Step 1: Input all the road binary image layers $B_k(k=1,2,\dots ,K)$. Step 2: For $k=1,2,\dots ,K$: a) Apply the method of connected-component (CC) labeling on $B_k$; b) Compute the pixel area of each CC and remove CCs in which pixel area is smaller than $T_{area}$; c) Create coordinate system, for each CC:   1) Extract all pixel coordinates in the CC as the discrete data points;   2) Apply the polynomial curves fitting on data points;   3) Record the curve equation, two endpoints, and corresponding tangential direction vectors;   4) Generate the line segment as the thinned curve of CC using the curve equation. Step 3: Combine all the line segments to form the thinning road map.

The example of extracting the fitted curves and endpoints is illustrated in Figure 3a. Supposing that $Q=\{(x_n,y_n)|x_n,y_n\in {\mathrm{N}}^{+},n=1,2,\dots ,N\}$ represents a set of pixel coordinates in a CC where $N$ denotes the total number of pixels, the polynomial curves fitting is applied on $Q$ to derive curve equation $f(x)=c_0+c_{1}x+\dots +c_p{x}^p$ where $p$ is the equation order and $c_0,c_1,\dots ,c_p$ are parameters determined by the least square method.

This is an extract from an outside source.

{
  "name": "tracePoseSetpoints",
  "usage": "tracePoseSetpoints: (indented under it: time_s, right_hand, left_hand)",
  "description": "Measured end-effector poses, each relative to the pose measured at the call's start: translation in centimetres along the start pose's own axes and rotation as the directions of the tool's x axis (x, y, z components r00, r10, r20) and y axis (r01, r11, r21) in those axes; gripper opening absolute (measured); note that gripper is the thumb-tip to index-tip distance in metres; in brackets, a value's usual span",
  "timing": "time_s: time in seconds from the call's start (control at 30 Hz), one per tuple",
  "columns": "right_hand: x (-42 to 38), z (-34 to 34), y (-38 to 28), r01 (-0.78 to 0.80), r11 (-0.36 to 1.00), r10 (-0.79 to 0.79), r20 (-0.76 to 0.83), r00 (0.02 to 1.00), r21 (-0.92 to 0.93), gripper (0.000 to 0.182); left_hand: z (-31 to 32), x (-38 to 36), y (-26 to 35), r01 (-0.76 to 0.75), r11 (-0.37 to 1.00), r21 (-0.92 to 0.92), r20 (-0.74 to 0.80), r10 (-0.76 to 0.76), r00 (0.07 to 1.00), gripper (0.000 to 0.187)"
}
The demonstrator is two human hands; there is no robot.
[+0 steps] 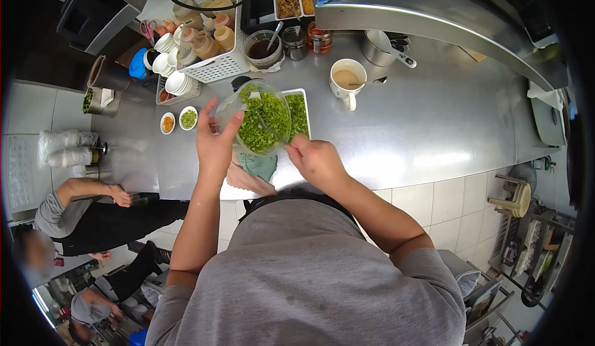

Furthermore, two endpoints can be obtained by coordinates $(x_{\min },f(x_{\min }))$ and $(x_{\max },f(x_{\max }))$ where $x_{\min }$ and $x_{\max }$ are the minimum and maximum of $x_n$ in $Q$. The corresponding angles of the tangent lines at two endpoints are expressed as ${\theta }_1=\pi +\arctan f^{\prime }(x_{\min }),{\theta }_2=\arctan f^{\prime }(x_{\max })$ and then tangential direction vectors are $s_1=(\cos {\theta }_1,\sin {\theta }_1)$ and $s_2=(\cos {\theta }_2,\sin {\theta }_2)$. The endpoints and tangential direction vectors are both recorded here for the following road network optimization. It is worth mention that the definition of x-axis and y-axis of coordinate system should be exchanged for the case of binary images $B_k$ with a vertical direction feature. As shown in Figure 3b, there is an example of thinned road map where the different line segments are presented in different colors.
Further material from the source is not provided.